▸ What you have to do
The copy should hold exactly the lines below from the one that contains "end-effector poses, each" through the one that contains "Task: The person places" and nothing else, so no pictures.

Stored records:

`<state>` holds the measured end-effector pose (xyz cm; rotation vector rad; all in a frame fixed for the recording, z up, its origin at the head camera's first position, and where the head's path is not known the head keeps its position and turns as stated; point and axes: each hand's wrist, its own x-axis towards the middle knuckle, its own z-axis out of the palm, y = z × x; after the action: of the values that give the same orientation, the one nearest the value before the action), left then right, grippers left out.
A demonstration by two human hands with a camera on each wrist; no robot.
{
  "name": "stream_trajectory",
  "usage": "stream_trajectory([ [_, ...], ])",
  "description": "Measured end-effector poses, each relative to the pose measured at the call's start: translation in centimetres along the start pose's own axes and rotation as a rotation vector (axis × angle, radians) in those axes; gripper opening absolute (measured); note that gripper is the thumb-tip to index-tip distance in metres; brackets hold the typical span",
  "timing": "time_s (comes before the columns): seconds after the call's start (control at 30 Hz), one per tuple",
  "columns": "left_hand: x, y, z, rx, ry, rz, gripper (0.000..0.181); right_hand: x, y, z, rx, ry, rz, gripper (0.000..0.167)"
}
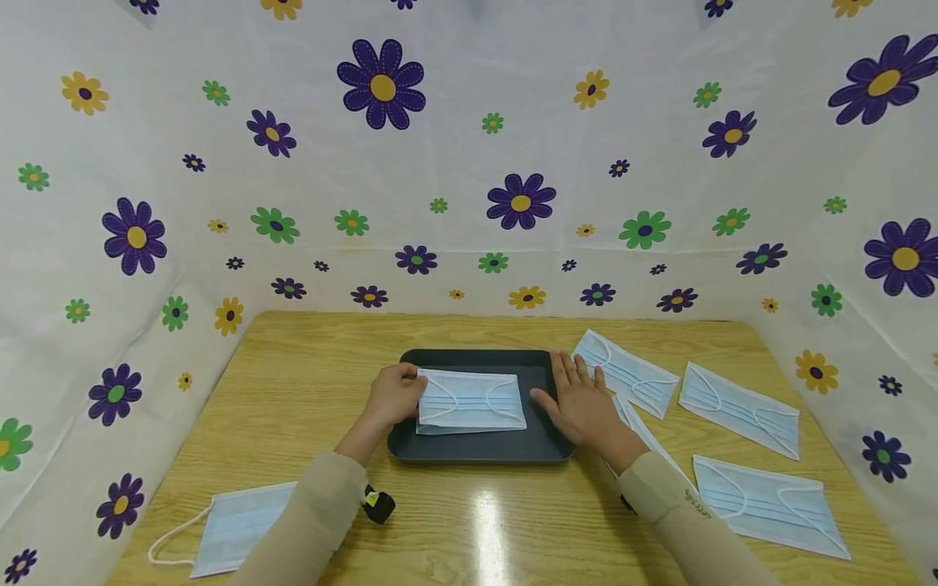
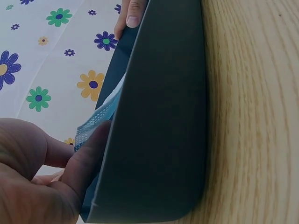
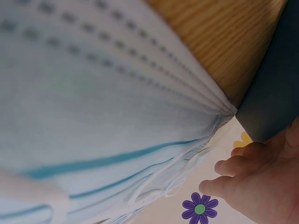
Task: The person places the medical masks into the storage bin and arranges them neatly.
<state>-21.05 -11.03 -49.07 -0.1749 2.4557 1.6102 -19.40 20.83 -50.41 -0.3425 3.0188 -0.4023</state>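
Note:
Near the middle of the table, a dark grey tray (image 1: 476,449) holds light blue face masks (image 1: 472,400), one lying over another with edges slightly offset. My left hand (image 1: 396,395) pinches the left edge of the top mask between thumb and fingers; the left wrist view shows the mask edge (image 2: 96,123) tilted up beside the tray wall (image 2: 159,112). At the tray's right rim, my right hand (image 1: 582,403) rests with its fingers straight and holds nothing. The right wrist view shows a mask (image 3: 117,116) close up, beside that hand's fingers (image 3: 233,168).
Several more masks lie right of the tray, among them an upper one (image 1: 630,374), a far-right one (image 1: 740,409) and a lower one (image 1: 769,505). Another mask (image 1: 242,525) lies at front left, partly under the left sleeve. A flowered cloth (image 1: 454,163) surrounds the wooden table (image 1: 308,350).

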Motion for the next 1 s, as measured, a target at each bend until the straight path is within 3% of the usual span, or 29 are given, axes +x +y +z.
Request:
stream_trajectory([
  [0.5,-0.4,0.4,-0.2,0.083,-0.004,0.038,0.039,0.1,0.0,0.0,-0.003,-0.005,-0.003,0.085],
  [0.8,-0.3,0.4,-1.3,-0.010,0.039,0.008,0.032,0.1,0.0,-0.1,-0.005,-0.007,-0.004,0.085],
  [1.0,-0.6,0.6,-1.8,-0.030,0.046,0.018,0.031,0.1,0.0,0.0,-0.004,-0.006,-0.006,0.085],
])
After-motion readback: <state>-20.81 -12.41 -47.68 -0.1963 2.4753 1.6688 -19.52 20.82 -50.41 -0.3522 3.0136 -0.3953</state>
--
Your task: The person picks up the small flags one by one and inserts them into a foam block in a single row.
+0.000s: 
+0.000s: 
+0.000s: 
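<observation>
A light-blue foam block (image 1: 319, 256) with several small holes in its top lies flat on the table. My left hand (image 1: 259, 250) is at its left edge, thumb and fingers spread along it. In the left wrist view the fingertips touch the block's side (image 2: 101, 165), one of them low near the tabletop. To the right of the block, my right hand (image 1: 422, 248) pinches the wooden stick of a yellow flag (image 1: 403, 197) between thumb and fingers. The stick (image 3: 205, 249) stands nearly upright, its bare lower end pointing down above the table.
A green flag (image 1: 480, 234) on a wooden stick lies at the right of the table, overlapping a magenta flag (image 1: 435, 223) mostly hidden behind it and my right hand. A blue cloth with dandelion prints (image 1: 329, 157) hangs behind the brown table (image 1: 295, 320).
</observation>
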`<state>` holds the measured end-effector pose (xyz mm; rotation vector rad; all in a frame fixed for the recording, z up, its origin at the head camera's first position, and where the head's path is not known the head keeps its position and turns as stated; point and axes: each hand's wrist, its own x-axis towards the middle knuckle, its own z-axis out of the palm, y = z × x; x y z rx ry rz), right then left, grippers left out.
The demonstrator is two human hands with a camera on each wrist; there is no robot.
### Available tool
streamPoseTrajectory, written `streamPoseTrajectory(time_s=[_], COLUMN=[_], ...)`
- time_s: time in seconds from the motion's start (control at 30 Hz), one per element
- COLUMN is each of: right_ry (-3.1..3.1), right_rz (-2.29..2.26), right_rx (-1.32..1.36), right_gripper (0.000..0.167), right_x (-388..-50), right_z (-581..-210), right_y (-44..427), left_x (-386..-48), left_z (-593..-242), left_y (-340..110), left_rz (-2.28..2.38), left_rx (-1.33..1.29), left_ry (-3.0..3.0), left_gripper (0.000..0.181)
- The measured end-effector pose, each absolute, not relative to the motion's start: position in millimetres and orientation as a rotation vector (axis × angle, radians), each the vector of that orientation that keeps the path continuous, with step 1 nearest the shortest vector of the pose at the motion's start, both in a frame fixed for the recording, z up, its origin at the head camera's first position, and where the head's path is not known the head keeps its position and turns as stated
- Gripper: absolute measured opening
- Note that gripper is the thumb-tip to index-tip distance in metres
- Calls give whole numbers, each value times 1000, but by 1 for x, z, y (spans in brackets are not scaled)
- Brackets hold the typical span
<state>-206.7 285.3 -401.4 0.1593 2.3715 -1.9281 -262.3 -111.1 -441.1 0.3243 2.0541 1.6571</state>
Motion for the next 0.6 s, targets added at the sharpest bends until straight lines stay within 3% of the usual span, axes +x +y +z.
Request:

▸ Reply
  "description": "Measured end-effector poses, each relative to the pose measured at the call's start: translation in centimetres along the start pose's own axes and rotation as a rotation vector (axis × angle, radians) in those axes; gripper opening absolute (measured); note that gripper is the thumb-tip to index-tip distance in metres; brackets hold the typical span",
  "timing": "time_s (comes before the columns): seconds after the call's start (control at 30 Hz), one per tuple",
  "columns": "left_hand: x, y, z, rx, ry, rz, gripper (0.000..0.181); right_hand: x, y, z, rx, ry, rz, gripper (0.000..0.167)"
}
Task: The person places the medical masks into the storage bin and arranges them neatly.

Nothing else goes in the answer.